_Task to carry out_
Output only the lines of the entries that follow, starting at the one with "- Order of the" and running down to the one with "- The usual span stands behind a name", both included and unchanged.

_Materials provided_
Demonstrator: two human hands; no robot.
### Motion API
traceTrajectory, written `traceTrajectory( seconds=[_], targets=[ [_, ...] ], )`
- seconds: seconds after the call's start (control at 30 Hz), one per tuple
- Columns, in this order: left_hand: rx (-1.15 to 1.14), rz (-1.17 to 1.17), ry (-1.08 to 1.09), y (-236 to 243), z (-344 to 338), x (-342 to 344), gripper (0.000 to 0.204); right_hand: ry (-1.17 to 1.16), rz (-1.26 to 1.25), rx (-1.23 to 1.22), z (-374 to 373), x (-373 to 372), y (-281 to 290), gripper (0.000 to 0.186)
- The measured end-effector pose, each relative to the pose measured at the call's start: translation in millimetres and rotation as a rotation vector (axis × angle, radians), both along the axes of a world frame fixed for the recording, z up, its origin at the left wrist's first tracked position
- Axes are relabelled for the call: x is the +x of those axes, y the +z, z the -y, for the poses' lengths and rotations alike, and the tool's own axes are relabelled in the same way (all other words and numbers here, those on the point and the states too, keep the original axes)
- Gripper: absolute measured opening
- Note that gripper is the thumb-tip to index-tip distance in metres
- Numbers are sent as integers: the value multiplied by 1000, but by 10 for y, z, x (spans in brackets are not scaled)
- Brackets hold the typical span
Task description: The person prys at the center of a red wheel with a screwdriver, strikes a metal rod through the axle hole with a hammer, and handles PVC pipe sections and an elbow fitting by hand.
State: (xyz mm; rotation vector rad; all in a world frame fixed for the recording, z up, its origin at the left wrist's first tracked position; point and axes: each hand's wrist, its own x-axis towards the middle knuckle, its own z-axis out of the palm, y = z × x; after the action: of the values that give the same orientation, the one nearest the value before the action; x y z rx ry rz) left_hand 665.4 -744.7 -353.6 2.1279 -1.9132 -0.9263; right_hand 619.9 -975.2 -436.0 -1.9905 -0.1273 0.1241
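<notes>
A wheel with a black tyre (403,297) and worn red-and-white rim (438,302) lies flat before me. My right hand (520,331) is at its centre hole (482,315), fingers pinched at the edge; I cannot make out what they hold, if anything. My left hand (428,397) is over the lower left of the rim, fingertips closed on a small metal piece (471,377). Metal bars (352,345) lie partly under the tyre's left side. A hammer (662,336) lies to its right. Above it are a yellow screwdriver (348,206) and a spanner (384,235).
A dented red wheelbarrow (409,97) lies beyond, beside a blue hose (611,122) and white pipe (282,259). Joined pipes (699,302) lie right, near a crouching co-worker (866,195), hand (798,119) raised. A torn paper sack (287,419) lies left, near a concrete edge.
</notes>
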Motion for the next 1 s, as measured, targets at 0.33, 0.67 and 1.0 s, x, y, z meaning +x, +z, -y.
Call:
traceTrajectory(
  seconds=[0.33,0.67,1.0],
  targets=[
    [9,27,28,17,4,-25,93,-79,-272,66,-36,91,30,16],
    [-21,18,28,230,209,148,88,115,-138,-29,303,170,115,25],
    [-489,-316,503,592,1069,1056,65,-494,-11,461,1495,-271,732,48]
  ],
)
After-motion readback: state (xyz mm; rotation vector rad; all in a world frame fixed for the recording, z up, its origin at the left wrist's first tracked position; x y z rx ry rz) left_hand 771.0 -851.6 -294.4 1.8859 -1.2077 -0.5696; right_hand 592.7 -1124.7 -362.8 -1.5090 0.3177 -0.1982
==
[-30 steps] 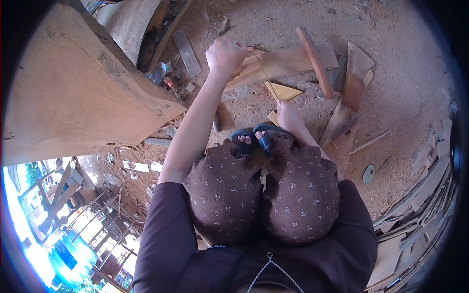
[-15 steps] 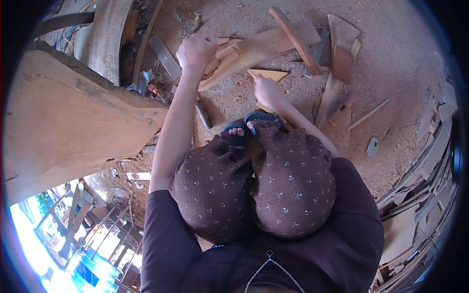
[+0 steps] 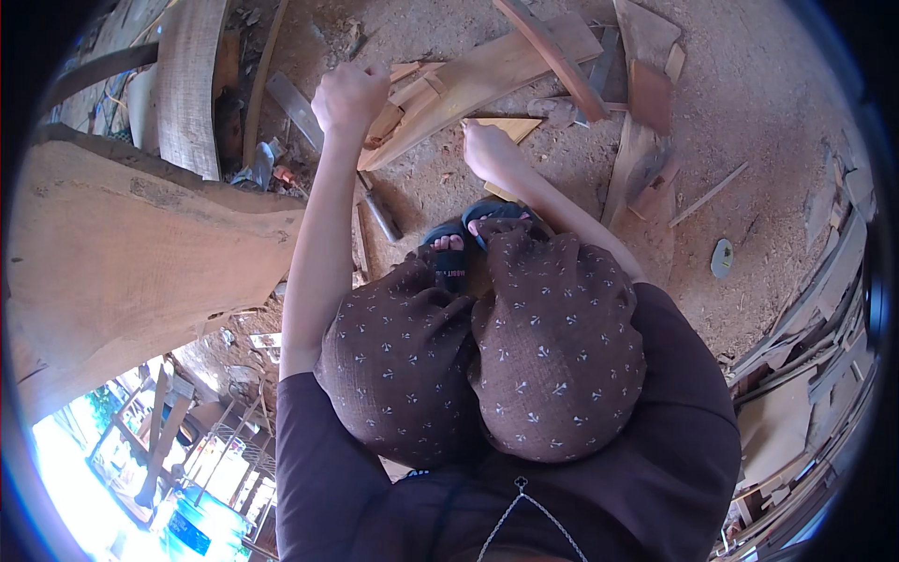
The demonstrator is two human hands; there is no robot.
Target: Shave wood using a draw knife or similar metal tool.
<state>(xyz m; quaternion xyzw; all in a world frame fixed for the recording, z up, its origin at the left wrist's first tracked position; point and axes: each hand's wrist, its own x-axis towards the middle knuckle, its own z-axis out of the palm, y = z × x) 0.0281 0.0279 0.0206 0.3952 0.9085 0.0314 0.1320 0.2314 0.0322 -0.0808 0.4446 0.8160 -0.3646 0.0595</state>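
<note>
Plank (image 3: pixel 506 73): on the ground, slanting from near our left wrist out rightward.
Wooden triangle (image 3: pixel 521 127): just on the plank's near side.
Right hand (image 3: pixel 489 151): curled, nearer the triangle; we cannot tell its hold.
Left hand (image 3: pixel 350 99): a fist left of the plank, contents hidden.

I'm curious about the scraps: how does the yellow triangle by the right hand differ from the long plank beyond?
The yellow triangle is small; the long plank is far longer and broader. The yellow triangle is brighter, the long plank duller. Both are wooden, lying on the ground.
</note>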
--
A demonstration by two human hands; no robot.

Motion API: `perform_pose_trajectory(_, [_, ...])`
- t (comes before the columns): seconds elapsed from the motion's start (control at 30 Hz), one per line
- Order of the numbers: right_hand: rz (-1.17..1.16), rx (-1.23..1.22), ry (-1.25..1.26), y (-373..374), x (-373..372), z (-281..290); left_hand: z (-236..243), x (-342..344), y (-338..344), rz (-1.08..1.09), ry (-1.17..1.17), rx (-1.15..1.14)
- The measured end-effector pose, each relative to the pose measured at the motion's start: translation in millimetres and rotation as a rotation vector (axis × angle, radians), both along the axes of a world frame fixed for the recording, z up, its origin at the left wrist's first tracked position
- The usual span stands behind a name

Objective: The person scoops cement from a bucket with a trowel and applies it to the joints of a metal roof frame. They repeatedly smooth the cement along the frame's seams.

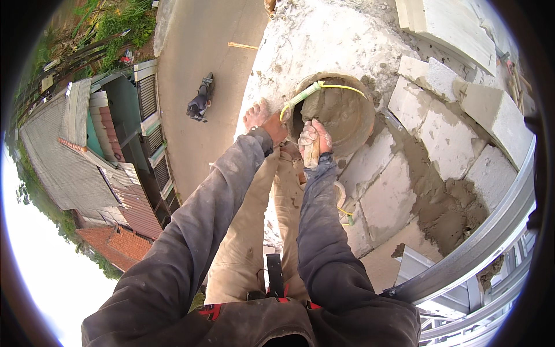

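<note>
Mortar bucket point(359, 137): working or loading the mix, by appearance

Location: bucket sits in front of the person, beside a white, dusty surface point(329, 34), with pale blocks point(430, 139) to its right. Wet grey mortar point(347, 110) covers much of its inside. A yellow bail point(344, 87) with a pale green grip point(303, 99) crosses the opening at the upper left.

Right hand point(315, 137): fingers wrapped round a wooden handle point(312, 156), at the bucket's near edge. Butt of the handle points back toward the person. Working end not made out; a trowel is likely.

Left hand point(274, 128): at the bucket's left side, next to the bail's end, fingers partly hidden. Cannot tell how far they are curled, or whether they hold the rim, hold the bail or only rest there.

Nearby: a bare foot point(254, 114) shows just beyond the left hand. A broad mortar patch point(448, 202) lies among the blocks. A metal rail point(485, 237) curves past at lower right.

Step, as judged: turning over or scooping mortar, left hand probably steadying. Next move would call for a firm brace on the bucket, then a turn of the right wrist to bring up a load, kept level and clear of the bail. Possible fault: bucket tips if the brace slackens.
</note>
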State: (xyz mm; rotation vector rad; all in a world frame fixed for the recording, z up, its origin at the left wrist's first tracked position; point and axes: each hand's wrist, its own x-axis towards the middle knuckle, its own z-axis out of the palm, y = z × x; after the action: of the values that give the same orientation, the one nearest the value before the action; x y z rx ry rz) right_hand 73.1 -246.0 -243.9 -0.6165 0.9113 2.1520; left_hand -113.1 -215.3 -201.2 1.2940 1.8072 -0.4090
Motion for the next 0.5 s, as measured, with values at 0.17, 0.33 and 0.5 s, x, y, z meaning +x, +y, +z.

_Written answer_
- Order of the numbers: right_hand: rz (-1.17..1.16), rx (-1.23..1.22), ry (-1.25..1.26), y (-373..374), x (-373..372), z (-281..290); left_hand: z (-236..243), x (-342..344), y (-338..344), rz (-1.08..1.09), ry (-1.17..1.17), rx (-1.15..1.14)
- The measured end-effector pose, each relative to the pose measured at the motion's start: translation in millimetres and rotation as a rotation vector (axis × angle, radians), both along the axes of a world frame fixed for the recording, z up, its origin at the left wrist's first tracked position
- The usual span stands behind a name

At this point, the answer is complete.